** Exercise details **
Please write out every line of the material exactly.

** Input data **
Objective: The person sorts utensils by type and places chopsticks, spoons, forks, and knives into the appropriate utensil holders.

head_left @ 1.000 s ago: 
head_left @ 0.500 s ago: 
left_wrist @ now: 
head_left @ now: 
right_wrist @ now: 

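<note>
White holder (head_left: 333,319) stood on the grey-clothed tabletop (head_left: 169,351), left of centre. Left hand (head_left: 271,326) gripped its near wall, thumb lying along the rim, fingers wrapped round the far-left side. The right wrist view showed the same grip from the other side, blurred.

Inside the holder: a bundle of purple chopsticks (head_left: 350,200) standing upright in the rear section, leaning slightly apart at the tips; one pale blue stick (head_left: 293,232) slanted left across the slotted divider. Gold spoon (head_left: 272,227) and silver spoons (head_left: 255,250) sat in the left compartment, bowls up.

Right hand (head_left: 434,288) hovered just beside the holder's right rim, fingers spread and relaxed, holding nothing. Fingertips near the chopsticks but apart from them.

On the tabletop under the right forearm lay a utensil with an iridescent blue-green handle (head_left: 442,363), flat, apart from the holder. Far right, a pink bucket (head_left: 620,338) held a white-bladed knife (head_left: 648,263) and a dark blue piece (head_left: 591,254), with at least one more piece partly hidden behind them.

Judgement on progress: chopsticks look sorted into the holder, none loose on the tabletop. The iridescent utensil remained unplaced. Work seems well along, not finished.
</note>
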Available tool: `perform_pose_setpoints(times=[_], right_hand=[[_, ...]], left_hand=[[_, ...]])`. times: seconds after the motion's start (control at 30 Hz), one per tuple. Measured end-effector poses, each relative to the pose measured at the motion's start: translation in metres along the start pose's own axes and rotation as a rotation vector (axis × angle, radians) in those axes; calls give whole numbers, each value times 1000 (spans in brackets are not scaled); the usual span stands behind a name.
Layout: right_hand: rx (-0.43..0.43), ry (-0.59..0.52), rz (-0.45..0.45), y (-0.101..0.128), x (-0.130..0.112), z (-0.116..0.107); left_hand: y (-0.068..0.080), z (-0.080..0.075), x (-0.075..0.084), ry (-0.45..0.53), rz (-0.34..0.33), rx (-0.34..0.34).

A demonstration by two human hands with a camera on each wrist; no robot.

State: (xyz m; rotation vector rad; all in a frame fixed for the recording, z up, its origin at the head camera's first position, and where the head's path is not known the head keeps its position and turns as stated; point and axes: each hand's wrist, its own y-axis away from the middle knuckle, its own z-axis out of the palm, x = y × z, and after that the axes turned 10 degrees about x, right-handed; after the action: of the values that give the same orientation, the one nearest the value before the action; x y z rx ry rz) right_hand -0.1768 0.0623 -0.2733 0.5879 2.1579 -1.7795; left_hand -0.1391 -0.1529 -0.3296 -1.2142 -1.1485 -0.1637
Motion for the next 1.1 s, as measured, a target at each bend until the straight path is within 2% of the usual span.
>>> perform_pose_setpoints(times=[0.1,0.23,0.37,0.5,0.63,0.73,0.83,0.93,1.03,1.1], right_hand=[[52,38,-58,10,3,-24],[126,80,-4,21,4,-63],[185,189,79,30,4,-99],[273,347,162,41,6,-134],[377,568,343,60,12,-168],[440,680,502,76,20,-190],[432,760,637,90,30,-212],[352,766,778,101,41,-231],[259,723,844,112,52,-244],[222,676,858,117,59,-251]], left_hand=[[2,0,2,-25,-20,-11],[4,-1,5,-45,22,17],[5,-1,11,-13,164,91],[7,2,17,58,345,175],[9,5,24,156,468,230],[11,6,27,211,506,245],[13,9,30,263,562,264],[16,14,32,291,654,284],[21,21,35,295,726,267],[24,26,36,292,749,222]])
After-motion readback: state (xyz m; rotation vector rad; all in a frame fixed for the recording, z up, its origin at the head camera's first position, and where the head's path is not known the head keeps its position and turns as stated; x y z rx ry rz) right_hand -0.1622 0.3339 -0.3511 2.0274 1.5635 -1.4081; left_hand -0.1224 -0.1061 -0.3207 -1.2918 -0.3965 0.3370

** Your response **
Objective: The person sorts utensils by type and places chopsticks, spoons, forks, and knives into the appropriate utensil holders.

head_left @ 1.000 s ago: 
head_left @ 0.500 s ago: 
left_wrist @ now: 
head_left @ now: 
right_wrist @ now: 

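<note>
White holder (head_left: 333,319) stood on the grey-clothed tabletop (head_left: 169,351), left of centre. Left hand (head_left: 271,326) gripped its near wall, thumb lying along the rim, fingers wrapped round the far-left side. The right wrist view showed the same grip from the other side, blurred.

Inside the holder: a bundle of purple chopsticks (head_left: 350,200) standing upright in the rear section, leaning slightly apart at the tips; one pale blue stick (head_left: 293,232) slanted left across the slotted divider. Gold spoon (head_left: 272,227) and silver spoons (head_left: 255,250) sat in the left compartment, bowls up.

Right hand (head_left: 434,288) hovered just beside the holder's right rim, fingers spread and relaxed, holding nothing. Fingertips near the chopsticks but apart from them.

On the tabletop under the right forearm lay a utensil with an iridescent blue-green handle (head_left: 442,363), flat, apart from the holder. Far right, a pink bucket (head_left: 620,338) held a white-bladed knife (head_left: 648,263) and a dark blue piece (head_left: 591,254), with at least one more piece partly hidden behind them.

Judgement on progress: chopsticks look sorted into the holder, none loose on the tabletop. The iridescent utensil remained unplaced. Work seems well along, not finished.
</note>
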Available tool: `perform_pose_setpoints(times=[_], right_hand=[[_, ...]], left_hand=[[_, ...]])`. times: seconds after the motion's start (control at 30 Hz), one per tuple. Measured end-effector poses, each relative to the pose measured at the motion's start: translation in metres along the start pose's own axes and rotation as a rotation vector (axis × angle, radians) in those axes; calls give whole numbers, each value times 1000 (spans in brackets are not scaled); the usual span stands behind a name.
Layout: right_hand: rx (-0.43..0.43), ry (-0.59..0.52), rz (-0.45..0.45), y (-0.101..0.128), x (-0.130..0.112), z (-0.116..0.107); left_hand: y (-0.068..0.080), z (-0.080..0.075), x (-0.075..0.084), ry (-0.45..0.53), rz (-0.34..0.33), rx (-0.34..0.34).

A demonstration by two human hands with a camera on each wrist; no robot.

State: (xyz m; rotation vector rad; all in a frame fixed for the recording, z up, its origin at the head camera's first position, and where the head's path is not known the head keeps its position and turns as stated; point and axes: each hand's wrist, its own y-axis away from the middle knuckle, its own z-axis out of the palm, x = y × z, and after that the axes turned 10 degrees about x, right-handed; after the action: of the values that give the same orientation, the one nearest the value before the action; x y z rx ry rz) right_hand -0.1768 0.0623 -0.2733 0.5879 2.1579 -1.7795; left_hand -0.1391 -0.1529 -0.3296 -1.2142 -1.1485 -0.1637
Motion for the next 1.1 s, as measured, a target at each bend until the straight path is within 2% of the usual span.
>>> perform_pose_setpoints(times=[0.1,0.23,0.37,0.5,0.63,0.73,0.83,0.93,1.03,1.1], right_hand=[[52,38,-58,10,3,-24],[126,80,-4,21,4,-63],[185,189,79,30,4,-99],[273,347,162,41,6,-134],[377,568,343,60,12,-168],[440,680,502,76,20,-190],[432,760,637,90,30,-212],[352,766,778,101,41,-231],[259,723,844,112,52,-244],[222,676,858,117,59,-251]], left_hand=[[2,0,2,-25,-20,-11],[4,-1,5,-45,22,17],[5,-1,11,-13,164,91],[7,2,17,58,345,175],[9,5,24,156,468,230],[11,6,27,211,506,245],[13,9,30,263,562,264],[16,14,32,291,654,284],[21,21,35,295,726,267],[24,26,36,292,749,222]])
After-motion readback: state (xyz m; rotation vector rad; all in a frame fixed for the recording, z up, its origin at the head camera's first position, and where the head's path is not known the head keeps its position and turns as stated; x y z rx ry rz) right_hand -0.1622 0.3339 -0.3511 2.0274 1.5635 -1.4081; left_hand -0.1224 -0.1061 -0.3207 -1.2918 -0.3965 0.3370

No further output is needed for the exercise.